Along a nearby boulevard, women covered by burqas crouched in snowbanks and held out their hands to cars crawling past. An elderly man clutching an empty sugar sack said his family had applied for food assistance but had not heard back. His plan for the day was to knock on doors, ask people if they needed their walks shoveled, and hope they would put a few potatoes or carrots in his sack as payment. “My life is hard, but it gets much harder in winter,” said Abdul Hadi, 75, who works as a wheelbarrow porter in warmer weather. A few yards down a slushy alley, his daughter and several grandchildren were huddled around a woodstove in one of two rented rooms. Hadi’s battered metal barrow was in the other, piled with flattened cardboard to feed the fire. “We don’t even have enough money for bread,” he said, his face crumpling in defeat. “It’s the same story in every family. Please tell the world to help us.”
Coal and wood sellers, waiting inside fenced yards piled high with stacks of firewood from the eastern Afghan forests and sacks of coal from the northern mountains, drew only a trickle of customers this week despite the widespread, desperate need for heat. One boy of 12 trudged through the snow to buy 20 sticks of firewood, watching closely as his order was weighed and handing over 50 cents. He said it would last the family one night. “People can’t afford to buy now, and we can’t afford to sell,” said Shahwali Khan, 50, warming his hands over a small fire at his fuel-supply yard in a poor Kabul district. “Everything is connected. The government has collapsed, people have no salaries, and the economy has gone to zero.” In past winters, he said, “even ordinary people would take home 100 kilos [of wood] at a time. Today I will be happy if I sell 20 kilos by dark.”
Although the cash-strapped Taliban government has almost no means to help the poor, it has been coordinating closely with foreign aid programs, largely by providing armed escorts for supply trucks and security for crowded distribution sites. All supervisors and workers at the sites are Afghans. Officials who interact with the poor, such as needy people who come to the gates of the Refugees Ministry, also pass on their requests for help. Mufti Abdal Motalib, the Refugees Ministry spokesman, said his office has been working with several foreign agencies, including the UN refugee agency, without touching any of the funds they receive. In rural areas where aid distribution was once curtailed by fighting, he said, the new authorities now help deliver it from provincial centers. “The [charities] have relations with the international banks, and we try our best to facilitate their work,” he said. “We want as many Afghans to be helped as possible.”

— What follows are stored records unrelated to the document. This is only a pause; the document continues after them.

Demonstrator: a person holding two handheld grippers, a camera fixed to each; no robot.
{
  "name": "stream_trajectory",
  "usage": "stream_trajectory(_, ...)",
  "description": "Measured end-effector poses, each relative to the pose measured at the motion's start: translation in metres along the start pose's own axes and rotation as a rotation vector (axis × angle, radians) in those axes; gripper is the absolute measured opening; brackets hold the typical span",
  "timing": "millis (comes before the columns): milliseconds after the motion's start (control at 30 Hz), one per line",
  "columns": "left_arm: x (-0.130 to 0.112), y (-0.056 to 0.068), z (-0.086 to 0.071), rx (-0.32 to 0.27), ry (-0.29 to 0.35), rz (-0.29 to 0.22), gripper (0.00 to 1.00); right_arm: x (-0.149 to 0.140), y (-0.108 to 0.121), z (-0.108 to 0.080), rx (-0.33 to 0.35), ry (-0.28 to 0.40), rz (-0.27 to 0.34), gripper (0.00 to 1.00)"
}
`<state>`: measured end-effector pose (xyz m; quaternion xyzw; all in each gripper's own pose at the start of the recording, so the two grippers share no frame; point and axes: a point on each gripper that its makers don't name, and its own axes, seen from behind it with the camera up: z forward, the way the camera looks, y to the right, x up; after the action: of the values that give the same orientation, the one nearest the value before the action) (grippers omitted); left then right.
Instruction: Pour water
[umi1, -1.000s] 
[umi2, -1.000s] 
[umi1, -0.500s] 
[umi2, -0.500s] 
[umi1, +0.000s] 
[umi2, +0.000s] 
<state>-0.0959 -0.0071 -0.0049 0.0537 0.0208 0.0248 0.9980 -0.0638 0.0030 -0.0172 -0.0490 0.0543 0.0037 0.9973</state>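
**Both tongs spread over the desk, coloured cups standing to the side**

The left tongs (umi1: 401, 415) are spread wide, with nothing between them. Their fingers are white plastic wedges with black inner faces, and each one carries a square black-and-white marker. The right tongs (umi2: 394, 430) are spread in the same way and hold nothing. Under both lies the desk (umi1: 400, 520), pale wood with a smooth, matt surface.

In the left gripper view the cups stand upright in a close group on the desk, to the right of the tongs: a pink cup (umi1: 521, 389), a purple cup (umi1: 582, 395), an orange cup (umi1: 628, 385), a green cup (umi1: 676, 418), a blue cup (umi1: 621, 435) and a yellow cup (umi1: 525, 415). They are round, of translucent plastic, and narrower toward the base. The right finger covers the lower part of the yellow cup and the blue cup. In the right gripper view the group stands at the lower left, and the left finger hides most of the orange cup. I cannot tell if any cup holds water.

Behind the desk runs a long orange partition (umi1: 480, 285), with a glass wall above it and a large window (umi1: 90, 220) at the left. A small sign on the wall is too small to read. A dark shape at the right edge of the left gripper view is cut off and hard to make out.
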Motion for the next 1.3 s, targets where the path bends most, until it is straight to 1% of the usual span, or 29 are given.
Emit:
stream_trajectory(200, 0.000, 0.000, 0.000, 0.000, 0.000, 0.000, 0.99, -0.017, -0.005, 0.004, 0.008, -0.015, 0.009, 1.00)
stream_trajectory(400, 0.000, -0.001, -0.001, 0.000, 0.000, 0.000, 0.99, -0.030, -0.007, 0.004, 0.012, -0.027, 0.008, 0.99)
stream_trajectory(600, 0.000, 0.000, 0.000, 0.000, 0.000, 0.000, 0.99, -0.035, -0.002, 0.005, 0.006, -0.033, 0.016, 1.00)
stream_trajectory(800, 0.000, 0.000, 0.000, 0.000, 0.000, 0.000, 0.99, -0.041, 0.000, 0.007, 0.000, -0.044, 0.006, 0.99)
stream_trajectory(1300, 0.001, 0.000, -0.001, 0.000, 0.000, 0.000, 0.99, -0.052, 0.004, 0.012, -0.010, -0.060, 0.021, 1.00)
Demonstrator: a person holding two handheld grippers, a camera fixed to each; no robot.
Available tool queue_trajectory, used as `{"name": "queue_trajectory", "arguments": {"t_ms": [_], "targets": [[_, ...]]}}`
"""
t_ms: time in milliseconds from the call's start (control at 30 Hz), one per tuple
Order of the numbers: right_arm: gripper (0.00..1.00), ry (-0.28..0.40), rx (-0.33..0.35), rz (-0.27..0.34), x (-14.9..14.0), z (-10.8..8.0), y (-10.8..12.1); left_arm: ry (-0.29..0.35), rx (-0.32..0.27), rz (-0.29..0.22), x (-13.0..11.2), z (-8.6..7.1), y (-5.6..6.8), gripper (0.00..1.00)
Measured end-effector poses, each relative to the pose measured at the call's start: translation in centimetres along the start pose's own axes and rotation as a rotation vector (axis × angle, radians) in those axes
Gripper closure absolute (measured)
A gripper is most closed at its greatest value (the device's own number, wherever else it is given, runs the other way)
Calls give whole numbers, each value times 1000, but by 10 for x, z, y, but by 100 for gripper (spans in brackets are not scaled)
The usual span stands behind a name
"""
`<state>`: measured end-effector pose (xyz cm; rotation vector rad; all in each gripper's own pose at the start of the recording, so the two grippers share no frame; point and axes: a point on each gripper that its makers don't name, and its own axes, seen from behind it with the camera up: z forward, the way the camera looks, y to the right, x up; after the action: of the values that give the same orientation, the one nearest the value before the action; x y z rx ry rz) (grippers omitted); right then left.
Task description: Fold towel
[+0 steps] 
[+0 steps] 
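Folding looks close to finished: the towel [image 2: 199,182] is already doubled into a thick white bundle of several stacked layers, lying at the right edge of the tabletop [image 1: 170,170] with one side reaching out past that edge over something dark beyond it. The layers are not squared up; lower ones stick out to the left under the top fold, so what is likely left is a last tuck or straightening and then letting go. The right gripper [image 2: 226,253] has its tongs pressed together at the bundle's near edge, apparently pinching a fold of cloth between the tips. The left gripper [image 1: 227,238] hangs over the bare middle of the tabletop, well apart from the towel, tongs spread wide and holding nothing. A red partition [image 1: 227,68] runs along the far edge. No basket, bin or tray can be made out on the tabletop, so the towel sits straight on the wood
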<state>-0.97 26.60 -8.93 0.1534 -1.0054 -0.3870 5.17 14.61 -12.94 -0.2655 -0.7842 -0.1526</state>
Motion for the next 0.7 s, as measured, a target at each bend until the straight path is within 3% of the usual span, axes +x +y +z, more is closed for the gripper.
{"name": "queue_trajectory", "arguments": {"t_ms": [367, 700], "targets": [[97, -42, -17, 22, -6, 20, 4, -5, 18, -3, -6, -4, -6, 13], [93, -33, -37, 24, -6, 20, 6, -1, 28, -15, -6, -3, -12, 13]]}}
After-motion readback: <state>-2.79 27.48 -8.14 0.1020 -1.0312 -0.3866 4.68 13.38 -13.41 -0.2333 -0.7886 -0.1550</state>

The sun had reappeared but the weather was bitterly cold, and more snow was expected. Outside a long-abandoned grain elevator, Taliban police stood guard while cargo trucks arrived from warehouses, carrying wheat from Kazakhstan, rice from Tajikistan and cooking oil from Russia. Afghan officials from the German charity World Without Hunger supervised, while rows of wheelbarrows were loaded with food sacks and plastic bags of personal supplies, including toothbrushes, disinfectant, towels and shampoo. In two weeks, they said, they will start distributing blankets and overcoats.
At 9 a.m., the first of 221 families on the day’s list began to arrive. One woman named Parasto, speaking from beneath a burqa, said her husband had once worked repairing car batteries but was disabled. She said her two sons, 12 and 9, go to school in the mornings, then earn a little money by selling plastic bags for people to burn in their stoves. Mustafa, the older boy, was blowing on his chapped hands. “It’s cold work,” he said, “and I get cold fast.”